Collected material -
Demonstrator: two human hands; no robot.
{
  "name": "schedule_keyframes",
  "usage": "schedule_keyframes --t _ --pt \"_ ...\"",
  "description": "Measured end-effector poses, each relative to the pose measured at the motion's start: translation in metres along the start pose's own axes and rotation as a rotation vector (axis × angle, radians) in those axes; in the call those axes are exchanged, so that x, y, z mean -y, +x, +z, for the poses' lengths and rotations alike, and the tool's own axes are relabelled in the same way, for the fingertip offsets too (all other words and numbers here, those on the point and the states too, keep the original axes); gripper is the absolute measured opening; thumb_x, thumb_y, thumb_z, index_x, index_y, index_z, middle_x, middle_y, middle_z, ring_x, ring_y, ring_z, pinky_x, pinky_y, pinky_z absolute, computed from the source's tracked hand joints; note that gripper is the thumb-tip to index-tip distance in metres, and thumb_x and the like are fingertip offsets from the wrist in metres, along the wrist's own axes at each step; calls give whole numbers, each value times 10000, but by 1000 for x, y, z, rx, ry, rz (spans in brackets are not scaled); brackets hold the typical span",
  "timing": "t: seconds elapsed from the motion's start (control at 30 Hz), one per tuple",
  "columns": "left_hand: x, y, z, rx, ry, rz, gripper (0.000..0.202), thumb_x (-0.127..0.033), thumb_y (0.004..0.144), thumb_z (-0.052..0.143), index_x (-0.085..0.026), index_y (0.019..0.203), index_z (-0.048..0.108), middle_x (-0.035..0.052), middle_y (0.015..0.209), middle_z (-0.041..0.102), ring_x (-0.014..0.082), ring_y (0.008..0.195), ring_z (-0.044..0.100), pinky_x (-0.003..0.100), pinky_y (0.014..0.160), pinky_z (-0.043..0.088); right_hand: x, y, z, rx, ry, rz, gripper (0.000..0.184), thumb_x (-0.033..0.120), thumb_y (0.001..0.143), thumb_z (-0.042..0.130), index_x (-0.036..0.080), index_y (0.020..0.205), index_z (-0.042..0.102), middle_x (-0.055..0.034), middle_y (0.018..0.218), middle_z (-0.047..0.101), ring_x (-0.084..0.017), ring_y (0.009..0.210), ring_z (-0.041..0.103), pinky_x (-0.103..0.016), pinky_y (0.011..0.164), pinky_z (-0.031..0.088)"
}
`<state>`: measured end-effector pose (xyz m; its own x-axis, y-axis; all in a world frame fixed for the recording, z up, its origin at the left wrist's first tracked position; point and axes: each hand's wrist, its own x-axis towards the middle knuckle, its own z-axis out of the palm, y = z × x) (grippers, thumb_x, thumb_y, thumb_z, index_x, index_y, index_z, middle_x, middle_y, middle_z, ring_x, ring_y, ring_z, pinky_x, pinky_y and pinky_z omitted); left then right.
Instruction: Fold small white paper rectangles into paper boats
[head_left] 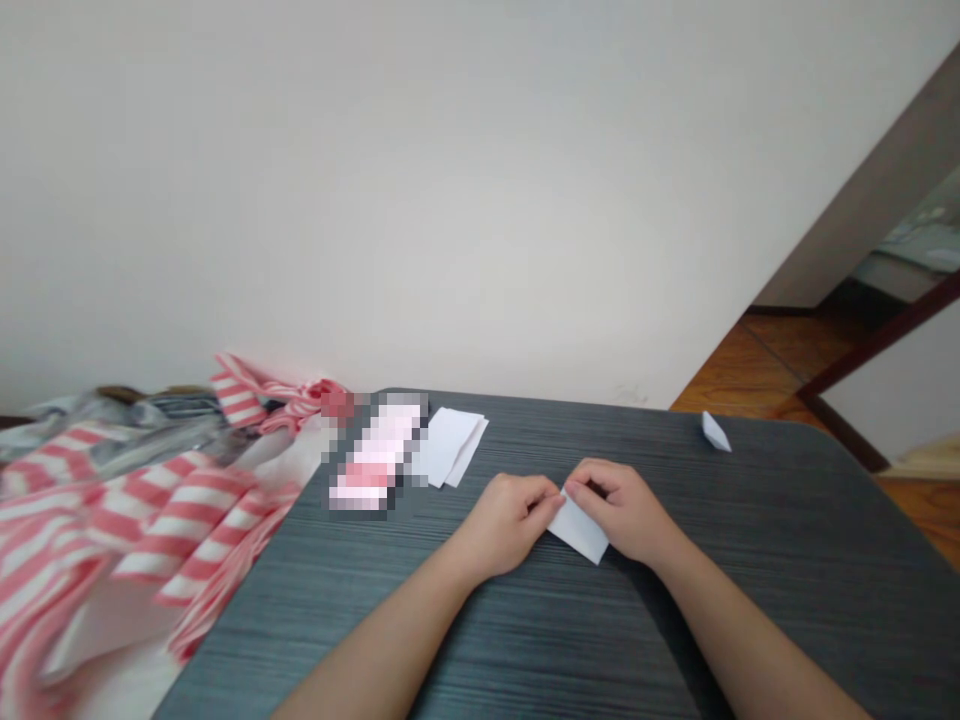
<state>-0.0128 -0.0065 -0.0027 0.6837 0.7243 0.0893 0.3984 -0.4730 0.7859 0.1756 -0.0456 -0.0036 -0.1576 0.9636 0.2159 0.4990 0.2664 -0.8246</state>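
A small white piece of paper, apparently folded, is between my two hands just above or on the dark table. My left hand pinches its upper left edge between thumb and forefinger. With thumb and curled fingers, my right hand grips the top right edge close by. The fingertips of both hands nearly meet at the paper's upper corner. Its lower end points toward me and shows uncovered. The fingers' far sides are hidden.
The dark wood-grain table stands against a pale wall. White paper sheets lie at its back left, beside a pixelated pinkish object. A small folded white paper stands back right. Red-and-white striped cloth is heaped left of the table.
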Motion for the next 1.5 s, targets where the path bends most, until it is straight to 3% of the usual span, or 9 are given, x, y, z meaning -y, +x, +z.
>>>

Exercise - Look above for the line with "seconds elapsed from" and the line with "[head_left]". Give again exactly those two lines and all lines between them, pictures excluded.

Task solution -
  "timing": "t: seconds elapsed from the motion's start (control at 30 Hz), one per tuple",
  "columns": "left_hand: x, y, z, rx, ry, rz, gripper (0.000..0.202), thumb_x (-0.127..0.033), thumb_y (0.004..0.144), thumb_z (-0.052..0.143), index_x (-0.085..0.026), index_y (0.019..0.203), index_z (-0.048..0.108), middle_x (-0.035..0.052), middle_y (0.015..0.209), middle_z (-0.041..0.102), ring_x (-0.014..0.082), ring_y (0.008..0.195), ring_z (-0.044..0.100), pinky_x (-0.003..0.100), pinky_y (0.014..0.160), pinky_z (-0.043..0.088); right_hand: x, y, z, rx, ry, rz, gripper (0.000..0.184), thumb_x (-0.033..0.120), thumb_y (0.001..0.143), thumb_z (-0.042..0.130), index_x (-0.036..0.080), index_y (0.020..0.205), index_z (-0.042..0.102), middle_x (-0.055..0.034), middle_y (0.018..0.218), middle_z (-0.047..0.101), ring_x (-0.084..0.017), ring_y (0.009..0.210), ring_z (-0.041..0.103), pinky_x (-0.103..0.016), pinky_y (0.011..0.164), pinky_z (-0.031..0.088)"
}
`<state>`: measured end-effector pose (xyz m; its own x-axis, y-axis; all in a world frame fixed for the recording, z up, its origin at the left wrist's first tracked position; point and axes: each hand's wrist, its own x-axis towards the middle knuckle, its own z-axis out of the palm, y = z × x) (grippers, thumb_x, thumb_y, thumb_z, index_x, index_y, index_z, middle_x, middle_y, middle_z, ring_x, ring_y, ring_z, pinky_x, pinky_y and pinky_z omitted); left then right.
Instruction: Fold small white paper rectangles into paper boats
[head_left] 

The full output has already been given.